EXERCISE DESCRIPTION
Your output should be the lines of the data that follow, reproduced exactly from the first through the line bearing "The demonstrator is".

GIVEN INFORMATION
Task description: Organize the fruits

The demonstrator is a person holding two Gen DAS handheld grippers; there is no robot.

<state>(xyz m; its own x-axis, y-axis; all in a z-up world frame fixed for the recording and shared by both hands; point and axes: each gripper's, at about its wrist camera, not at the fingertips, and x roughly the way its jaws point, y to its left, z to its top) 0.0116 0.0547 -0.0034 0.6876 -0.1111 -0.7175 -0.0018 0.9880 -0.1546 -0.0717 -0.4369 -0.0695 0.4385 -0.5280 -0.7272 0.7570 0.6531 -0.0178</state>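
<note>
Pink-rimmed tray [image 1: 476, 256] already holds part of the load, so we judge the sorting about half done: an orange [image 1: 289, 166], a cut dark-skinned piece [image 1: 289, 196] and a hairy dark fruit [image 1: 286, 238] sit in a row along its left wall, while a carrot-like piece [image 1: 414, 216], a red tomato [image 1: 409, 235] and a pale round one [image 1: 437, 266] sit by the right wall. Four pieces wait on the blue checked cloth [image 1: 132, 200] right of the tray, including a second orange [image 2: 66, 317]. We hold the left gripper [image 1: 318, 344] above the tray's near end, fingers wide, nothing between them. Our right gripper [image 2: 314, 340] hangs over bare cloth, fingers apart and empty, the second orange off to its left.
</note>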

EXERCISE RESPONSE
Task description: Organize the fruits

The demonstrator is a person holding two Gen DAS handheld grippers; there is no robot.

The response to this exercise has been given in full.